* Task: Lines from the records below that contain the word "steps" are to be copied out.

* Provided data:
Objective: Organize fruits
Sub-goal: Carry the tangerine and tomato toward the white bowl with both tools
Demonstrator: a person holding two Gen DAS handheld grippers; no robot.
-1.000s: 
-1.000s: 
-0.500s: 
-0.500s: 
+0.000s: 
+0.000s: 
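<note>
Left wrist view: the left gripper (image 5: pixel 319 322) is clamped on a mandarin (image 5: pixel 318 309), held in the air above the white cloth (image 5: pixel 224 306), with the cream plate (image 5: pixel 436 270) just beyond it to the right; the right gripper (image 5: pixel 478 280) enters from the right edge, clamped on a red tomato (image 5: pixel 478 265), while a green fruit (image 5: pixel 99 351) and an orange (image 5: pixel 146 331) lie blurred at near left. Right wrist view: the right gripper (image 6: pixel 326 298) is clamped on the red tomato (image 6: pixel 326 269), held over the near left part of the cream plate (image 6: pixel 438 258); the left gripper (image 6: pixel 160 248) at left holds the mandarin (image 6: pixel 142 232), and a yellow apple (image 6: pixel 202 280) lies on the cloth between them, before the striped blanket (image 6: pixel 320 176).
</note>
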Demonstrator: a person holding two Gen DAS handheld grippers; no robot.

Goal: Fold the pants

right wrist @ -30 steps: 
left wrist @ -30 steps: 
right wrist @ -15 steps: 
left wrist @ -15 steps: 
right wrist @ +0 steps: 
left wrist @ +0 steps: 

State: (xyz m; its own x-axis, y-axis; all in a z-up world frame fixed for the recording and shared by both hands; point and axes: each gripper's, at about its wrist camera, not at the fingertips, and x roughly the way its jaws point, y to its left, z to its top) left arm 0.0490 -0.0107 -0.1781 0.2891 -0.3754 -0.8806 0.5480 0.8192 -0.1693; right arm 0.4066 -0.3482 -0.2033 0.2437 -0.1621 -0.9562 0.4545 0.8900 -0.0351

* Solution below:
right wrist @ -30 steps: 
left wrist @ -30 steps: 
right wrist @ -15 steps: 
left wrist @ -15 steps: 
right wrist @ +0 steps: 
left wrist @ +0 steps: 

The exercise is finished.